* DATA TO USE
—————

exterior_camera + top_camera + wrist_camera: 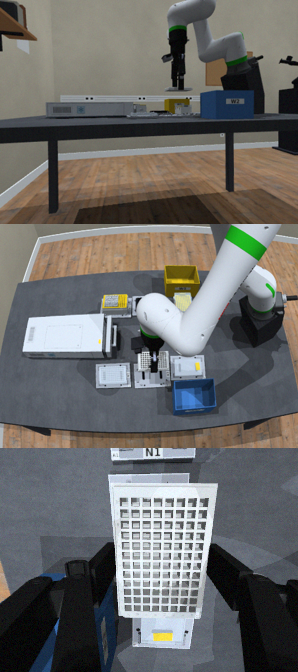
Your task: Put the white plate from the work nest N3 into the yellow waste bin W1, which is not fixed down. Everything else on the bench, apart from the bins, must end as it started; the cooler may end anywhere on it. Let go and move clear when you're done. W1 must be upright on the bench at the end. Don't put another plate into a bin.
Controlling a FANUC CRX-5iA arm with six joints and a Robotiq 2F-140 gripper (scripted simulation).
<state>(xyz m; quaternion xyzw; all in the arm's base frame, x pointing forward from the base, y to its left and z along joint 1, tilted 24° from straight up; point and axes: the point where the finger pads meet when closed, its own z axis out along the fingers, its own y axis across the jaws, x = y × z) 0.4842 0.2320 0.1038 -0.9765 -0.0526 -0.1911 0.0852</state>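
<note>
My gripper is shut on the white plate, a white grid of wells, gripped across its short sides. In the side view the plate hangs level under the gripper, well above the bench. In the wrist view the plate fills the middle between the black fingers. The empty grey nest lies right below the plate. The yellow bin W1 stands upright and open at the back of the bench, also visible in the side view.
The blue bin W2 stands at the front right. Nests hold a clear plate, a lidded plate with a yellow tag, a yellow plate and a pale yellow plate. The large white cooler sits at the left.
</note>
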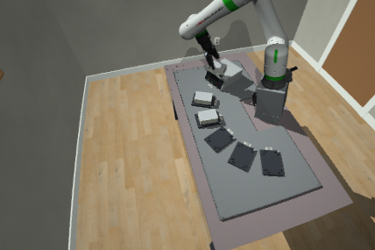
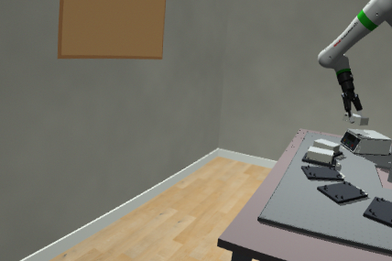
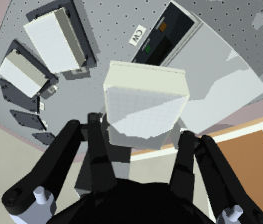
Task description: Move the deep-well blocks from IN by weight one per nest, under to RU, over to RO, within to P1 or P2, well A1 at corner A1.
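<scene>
My gripper is shut on a white deep-well block. The block hangs in the air near the check-weigher CW, above the platform's level. CW's front shows small dim green and amber marks in the wrist view; I cannot tell whether a lamp is lit. A second block and a third block sit on separate dark nests. Their A1 corners and the nest labels are too small to read.
Three dark nests without blocks, one, another and a last one, curve along the grey plate. The robot's base pedestal stands beside the plate.
</scene>
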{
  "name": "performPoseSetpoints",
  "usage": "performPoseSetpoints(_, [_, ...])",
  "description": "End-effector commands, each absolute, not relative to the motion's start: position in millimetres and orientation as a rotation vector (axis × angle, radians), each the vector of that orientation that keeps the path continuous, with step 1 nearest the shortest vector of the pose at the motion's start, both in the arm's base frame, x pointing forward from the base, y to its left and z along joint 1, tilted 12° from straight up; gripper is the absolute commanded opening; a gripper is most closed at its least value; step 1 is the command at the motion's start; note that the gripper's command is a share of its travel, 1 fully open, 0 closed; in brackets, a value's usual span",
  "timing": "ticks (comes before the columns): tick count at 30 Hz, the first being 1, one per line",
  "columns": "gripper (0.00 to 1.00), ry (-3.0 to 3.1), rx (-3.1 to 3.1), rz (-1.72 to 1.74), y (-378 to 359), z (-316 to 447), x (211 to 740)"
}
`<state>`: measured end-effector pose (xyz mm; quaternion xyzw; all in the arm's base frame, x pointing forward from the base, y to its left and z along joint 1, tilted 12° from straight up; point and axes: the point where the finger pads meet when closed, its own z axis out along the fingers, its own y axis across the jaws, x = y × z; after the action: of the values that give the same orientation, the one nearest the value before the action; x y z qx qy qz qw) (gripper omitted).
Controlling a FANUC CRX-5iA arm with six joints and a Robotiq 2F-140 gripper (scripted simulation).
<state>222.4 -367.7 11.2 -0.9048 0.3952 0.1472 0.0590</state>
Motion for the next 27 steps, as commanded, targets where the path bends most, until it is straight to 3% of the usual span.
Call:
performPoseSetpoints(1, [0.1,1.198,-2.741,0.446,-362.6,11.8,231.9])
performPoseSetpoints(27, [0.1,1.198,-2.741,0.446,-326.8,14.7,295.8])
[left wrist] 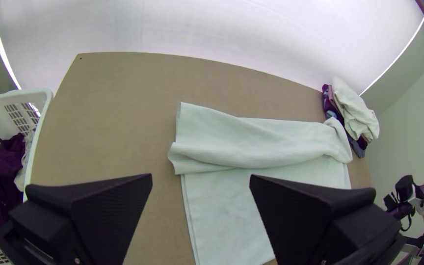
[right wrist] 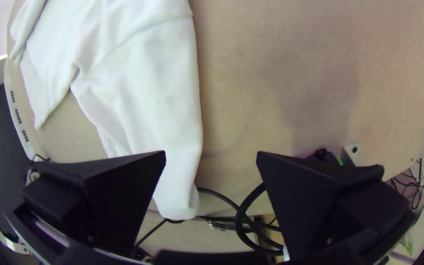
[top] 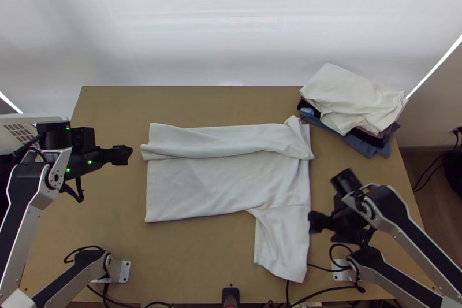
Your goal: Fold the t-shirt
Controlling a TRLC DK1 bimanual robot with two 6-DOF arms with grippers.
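Note:
A white t-shirt [top: 219, 184] lies on the table, its far side folded over in a loose strip and one sleeve spread toward the near edge at the right. Left of the shirt is my left gripper [top: 128, 155], apart from it. My right gripper [top: 312, 222] is close beside the sleeve's outer edge. In the left wrist view, my left gripper [left wrist: 201, 184] stands open with nothing between its fingers, the folded strip of the shirt [left wrist: 251, 142] beyond. My right gripper [right wrist: 211, 162] is open in the right wrist view, near the sleeve [right wrist: 172, 132].
A stack of folded clothes [top: 352, 103] sits at the table's far right corner. A white basket [left wrist: 40, 113] with purple and white cloth stands beyond the left edge. Black cables [top: 323, 290] run along the near edge. Bare table [top: 196, 103] shows behind the shirt.

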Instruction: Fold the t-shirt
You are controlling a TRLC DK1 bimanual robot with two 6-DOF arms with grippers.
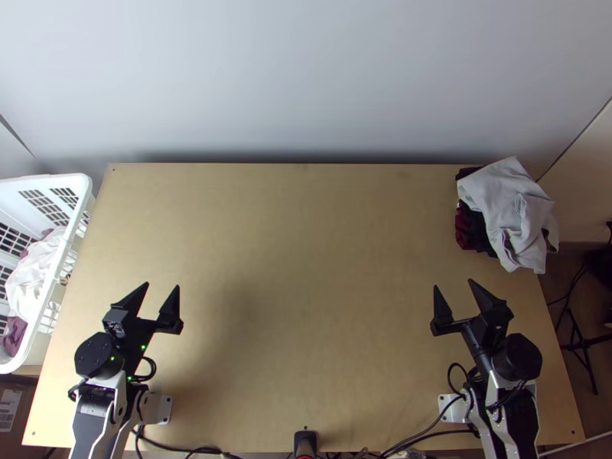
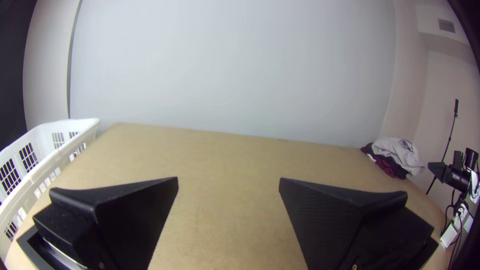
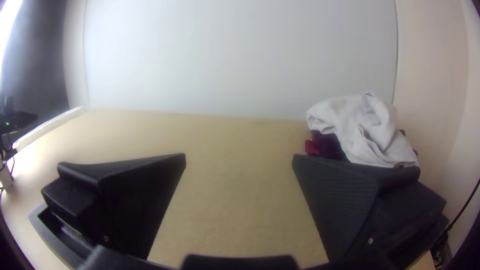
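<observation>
In the top view my left gripper point(image 1: 162, 287) stands open over the table's left part, nothing between its fingers; the left wrist view has this gripper point(image 2: 228, 182) with its fingers wide apart. My right gripper point(image 1: 453, 285) is open too, at the table's right part, and in the right wrist view the same gripper point(image 3: 239, 157) holds nothing. A bunched light grey cloth point(image 1: 509, 210) lies on dark and maroon cloth point(image 1: 467, 229) at the table's far right corner, beyond the right gripper. Whether the t-shirt is in this pile I cannot tell.
A white basket point(image 1: 57, 182) with white and purple cloth point(image 1: 34, 275) in it stands at the left edge of the table point(image 1: 306, 252). Bare wood spans the middle between the arms. Cables point(image 1: 417, 436) run along the near edge.
</observation>
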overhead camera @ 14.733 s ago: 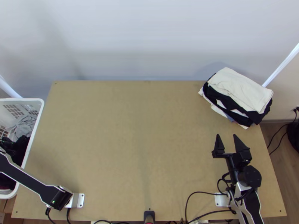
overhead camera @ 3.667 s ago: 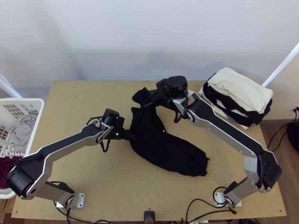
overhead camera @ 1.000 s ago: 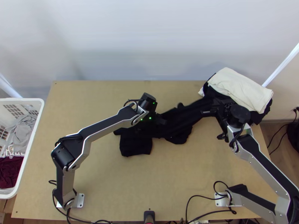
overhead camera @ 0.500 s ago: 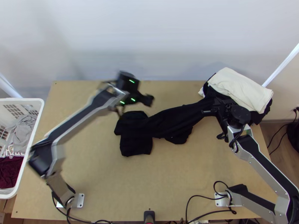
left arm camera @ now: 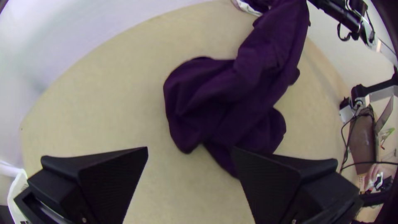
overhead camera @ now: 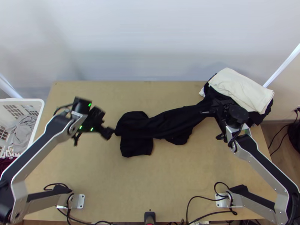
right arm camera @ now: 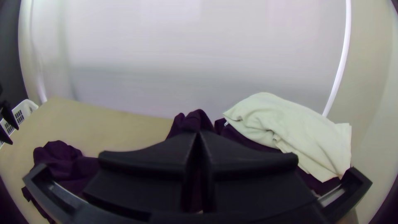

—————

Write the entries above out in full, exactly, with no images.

exterior_camera + top_camera + wrist_camera: 
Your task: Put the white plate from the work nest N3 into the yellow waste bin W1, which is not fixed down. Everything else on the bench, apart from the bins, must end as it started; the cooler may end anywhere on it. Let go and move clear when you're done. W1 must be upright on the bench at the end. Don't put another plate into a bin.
Controlling a FANUC CRX-5iA arm with six joints and a Robotiq 2F-140 gripper (scripted simulation).
<state>(xyz m; quaternion xyzw; all in the arm's base frame, x pointing forward from the base, y to its left and z along joint 1, tilted 24° from straight up; point and axes: the point where the finger pads meet when closed, its own z axis out along the fingers, its own y axis across the jaws, x = y × z) 0.4842 0.2320 0.1038 -0.9765 -0.0526 -0.1911 0.0852</state>
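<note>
My gripper is shut on the white plate, a white grid of wells, gripped across its short sides. In the side view the plate hangs level under the gripper, well above the bench. In the wrist view the plate fills the middle between the black fingers. The empty grey nest lies right below the plate. The yellow bin W1 stands upright and open at the back of the bench, also visible in the side view.
The blue bin W2 stands at the front right. Nests hold a clear plate, a lidded plate with a yellow tag, a yellow plate and a pale yellow plate. The large white cooler sits at the left.
</note>
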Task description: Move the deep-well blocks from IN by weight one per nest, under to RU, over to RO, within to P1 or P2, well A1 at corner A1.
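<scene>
My gripper is shut on a white deep-well block. The block hangs in the air near the check-weigher CW, above the platform's level. CW's front shows small dim green and amber marks in the wrist view; I cannot tell whether a lamp is lit. A second block and a third block sit on separate dark nests. Their A1 corners and the nest labels are too small to read.
Three dark nests without blocks, one, another and a last one, curve along the grey plate. The robot's base pedestal stands beside the plate.
</scene>
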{
  "name": "performPoseSetpoints",
  "usage": "performPoseSetpoints(_, [_, ...])",
  "description": "End-effector commands, each absolute, not relative to the motion's start: position in millimetres and orientation as a rotation vector (axis × angle, radians), each the vector of that orientation that keeps the path continuous, with step 1 nearest the shortest vector of the pose at the motion's start, both in the arm's base frame, x pointing forward from the base, y to its left and z along joint 1, tilted 12° from straight up; gripper is the absolute commanded opening; a gripper is most closed at its least value; step 1 is the command at the motion's start; note that the gripper's command is a share of its travel, 1 fully open, 0 closed; in brackets, a value's usual span",
  "timing": "ticks (comes before the columns): tick count at 30 Hz, the first being 1, one per line",
  "columns": "gripper (0.00 to 1.00), ry (-3.0 to 3.1), rx (-3.1 to 3.1), rz (-1.72 to 1.74), y (-378 to 359), z (-316 to 447), x (211 to 740)"
}
`<state>`: measured end-effector pose (xyz mm; quaternion xyzw; all in the arm's base frame, x pointing forward from the base, y to its left and z along joint 1, tilted 12° from straight up; point and axes: the point where the finger pads meet when closed, its own z axis out along the fingers, its own y axis across the jaws, x = y × z; after the action: of the values that give the same orientation, the one nearest the value before the action; x y z qx qy qz qw) (gripper omitted).
Controlling a FANUC CRX-5iA arm with six joints and a Robotiq 2F-140 gripper (scripted simulation).
<state>222.4 -367.7 11.2 -0.9048 0.3952 0.1472 0.0590</state>
Motion for the next 27 steps, as commanded, targets where the path bends most, until it is straight to 3% of the usual span.
Call:
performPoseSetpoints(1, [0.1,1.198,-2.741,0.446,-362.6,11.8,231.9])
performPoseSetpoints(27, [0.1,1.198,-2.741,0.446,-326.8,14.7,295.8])
[left wrist] 
[right wrist] 
[top] 
Your goal: Fold the t-shirt
Controlling a TRLC DK1 bimanual robot with two 6-DOF arms with grippers.
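Note:
A white t-shirt [top: 219, 184] lies on the table, its far side folded over in a loose strip and one sleeve spread toward the near edge at the right. Left of the shirt is my left gripper [top: 128, 155], apart from it. My right gripper [top: 312, 222] is close beside the sleeve's outer edge. In the left wrist view, my left gripper [left wrist: 201, 184] stands open with nothing between its fingers, the folded strip of the shirt [left wrist: 251, 142] beyond. My right gripper [right wrist: 211, 162] is open in the right wrist view, near the sleeve [right wrist: 172, 132].
A stack of folded clothes [top: 352, 103] sits at the table's far right corner. A white basket [left wrist: 40, 113] with purple and white cloth stands beyond the left edge. Black cables [top: 323, 290] run along the near edge. Bare table [top: 196, 103] shows behind the shirt.
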
Instruction: Fold the t-shirt
You are controlling a TRLC DK1 bimanual robot with two 6-DOF arms with grippers.
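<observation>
In the top view my left gripper point(image 1: 162, 287) stands open over the table's left part, nothing between its fingers; the left wrist view has this gripper point(image 2: 228, 182) with its fingers wide apart. My right gripper point(image 1: 453, 285) is open too, at the table's right part, and in the right wrist view the same gripper point(image 3: 239, 157) holds nothing. A bunched light grey cloth point(image 1: 509, 210) lies on dark and maroon cloth point(image 1: 467, 229) at the table's far right corner, beyond the right gripper. Whether the t-shirt is in this pile I cannot tell.
A white basket point(image 1: 57, 182) with white and purple cloth point(image 1: 34, 275) in it stands at the left edge of the table point(image 1: 306, 252). Bare wood spans the middle between the arms. Cables point(image 1: 417, 436) run along the near edge.
</observation>
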overhead camera @ 14.733 s ago: 
overhead camera @ 3.667 s ago: 
overhead camera @ 1.000 s ago: 
overhead camera @ 0.500 s ago: 
left arm camera @ now: 
overhead camera @ now: 
right arm camera @ now: 

Reply complete, and nothing else is required.